The Charles H. Jerred Planetarium in Piez Hall will close this June for three years while renovations are completed in the science buildings on campus. It is scheduled to reopen in 2013.
The planetarium, built in 1962 and named after the original director, currently features an "old school" opti-mechanical system. This will be replaced with a digital projector for a more IMAX like effect, said Scott Roby, professor of astronomy and director of the planetarium. "The new system will allow students to not only watch, for example, Jupiter move around the screen as a point of light, but to zoom in and virtually land on Jupiter’s moons," Roby said.
"Astronomy students normally visit the planetarium at least once or twice a semester," said Shashi Kanbur, associate professor in the physics department. Not every class goes, but the planetarium is a good teaching tool for professors who choose to take advantage of it.
The planetarium is also "used for public outreach," Kanbur added. Many elementary schools visit it for their science classes, and there are also regular public planetarium shows.
Local school districts, Boy Scouts, Girl Scouts and senior citizen groups often come to the campus for these special shows, Roby said.
Roby started the free weekly shows in 2006. They tripled the previous attendance at the planetarium, Roby said.
When the planetarium is shut down for renovations, the astronomy department will have to find alternate ways to make up for its loss. "We can’t do much," Kanbur said.
The outreach program will have to be shut down and professors will have to resort to using computer software, such as "Starry Night," to teach what they could normally show using the planetarium. These programs are "a little more interactive" than the planetarium, but limited in that only 25-29 students can use the programs at one time, Roby said. They would not be as helpful for larger classes. For these large lecture classes, one option could be to have students buy textbooks that include software similar to "Starry Night," he said.
The Astronomy Club on campus will also be affected by the closing of the planetarium. "It’s kind of unfortunate but it’s not something [the club] uses all the time," said Lillie Ghobrial, president of the astronomy club.
The club currently holds "Star Parties," or telescope observing events, once every semester.
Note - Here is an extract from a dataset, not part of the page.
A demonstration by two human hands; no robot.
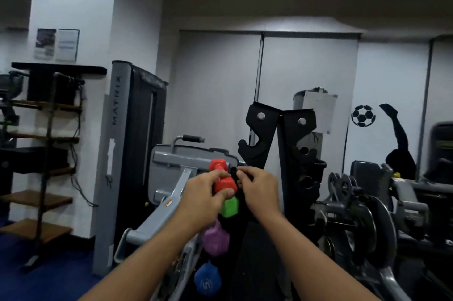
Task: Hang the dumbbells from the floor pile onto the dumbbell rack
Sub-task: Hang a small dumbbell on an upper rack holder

Roby said the club will now be encouraged to hold events once a month instead, to "take up some of the slack" of not having a planetarium.
Ghobrial added that they are trying to get as much use out of it now as they can before the planetarium is shut down. "It’ll be for the best in the end," she added.
"There’s going to be a lot of intermediate temporary hardships," Roby added.
Those in the science department will hold onto the fact that "in three years we’ll have a better building," and also an improved planetarium, Kanbur said.
The planetarium will host one final public show called "A Half-Century of Excellence" and will showcase the best demonstrations from the last 48 years that it has been open, Roby said. It will run on Sundays through the end of May.
"We’re sad that the planetarium’s got to be closed for a while," Roby added, but he said the department must "make these sacrifices to get to better facilities."